At the time the agreement was being negotiated, Iran was described in some intelligence reports as being within six months of having enough highly enriched uranium to build a nuclear weapon.

Should Tehran exit the JCPOA and resume pursuit of a nuclear arsenal, how would Trump respond?

A less precise precedent could be President-elect Trump’s early dramatic tweet on January 2: “North Korea just stated that it is in the final stages of developing a nuclear weapon capable of reaching parts of the U.S. It won’t happen.”

The ICBM [intercontinental ballistic missile] part has recently happened, despite a series of Trump military threats, such as moving an “armada” [a U.S. Navy carrier group] off South Korea plus increased economic sanctions on the Pyongyang regime.

In response to North Korean leader Kim Jong-un’s missile test Friday of what could be an ICBM, Trump released just a written statement that said, “The United States will take all necessary steps to ensure the security of the American homeland and protect our allies in the region.” A day later, the U.S. flew two B-1 bombers over South Korea.

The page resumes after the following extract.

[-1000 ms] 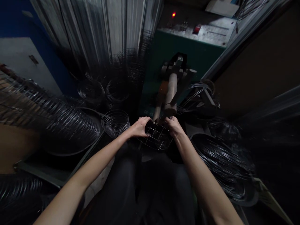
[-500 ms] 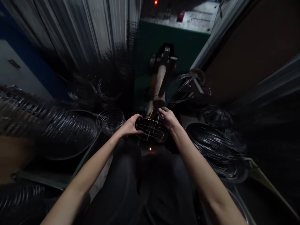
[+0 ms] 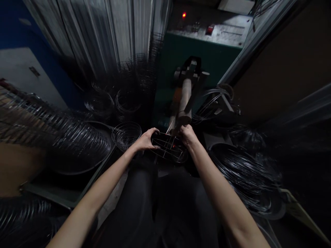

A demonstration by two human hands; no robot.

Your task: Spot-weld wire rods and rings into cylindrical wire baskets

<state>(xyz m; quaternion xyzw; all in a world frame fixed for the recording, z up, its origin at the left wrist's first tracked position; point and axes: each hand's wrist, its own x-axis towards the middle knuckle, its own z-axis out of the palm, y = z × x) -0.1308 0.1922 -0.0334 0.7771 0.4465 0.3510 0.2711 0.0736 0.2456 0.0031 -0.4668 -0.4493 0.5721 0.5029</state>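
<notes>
A round wire grid point(image 3: 168, 148) with crossed straight wires lies flat just below the tip of a brown welding arm point(image 3: 184, 100). My left hand point(image 3: 146, 140) grips the grid's left rim, fingers curled over it. On the right rim my right hand point(image 3: 188, 136) is closed, close under the arm's tip. A small orange glow shows on the grid near my right hand. My dark-trousered lap is below the grid.
A green machine cabinet point(image 3: 196, 51) with a red lamp stands behind the arm. Long rows of stacked wire rings point(image 3: 64, 132) lie at the left, more point(image 3: 245, 172) at the right. A small ring stack point(image 3: 127, 134) sits beside my left hand. Corrugated metal sheets stand behind.
The grid has been turned under the arm between frames; sparks showed half a second ago, and now a glow sits near my right hand. Both hands stay on the rim.
</notes>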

Last Saturday evening, Trump tweeted, “I am very disappointed in China. Our foolish past leaders have allowed them to make hundreds of billions of dollars a year in trade, yet… they do NOTHING for us with North Korea, just talk. We will no longer allow this to continue. China could easily solve this problem.”

The most foolish leader was Trump, whose own misguided effort to have China take the lead in forcing North Korea to drop or freeze its nuclear program, was never going to happen. And now he blames others for the failure.

His tweeted threat, “We will no longer allow this to continue,” no longer has to be taken seriously. As Peggy Noonan put it last Saturday in her Wall Street Journal column, “Half the president’s tweets show utter weakness. They are plaintive, shrill little cries…”

Iran may prove different, because there are other officials within Trump’s national security team who see Tehran as a serious expansionist threat.

CIA Director Mike Pompeo represented that point of view when he said on July 20 at the Aspen Security Forum that Iran compliance with the nuclear agreement “covers only such a narrow piece of the Iranian risk profile and that’s what the administration is focused on. We’re working diligently to figure out how to push back against Iran not only in the nuclear arena, but in all the other spaces as well.”

Pompeo’s words, rather than Trump’s, have to be taken seriously.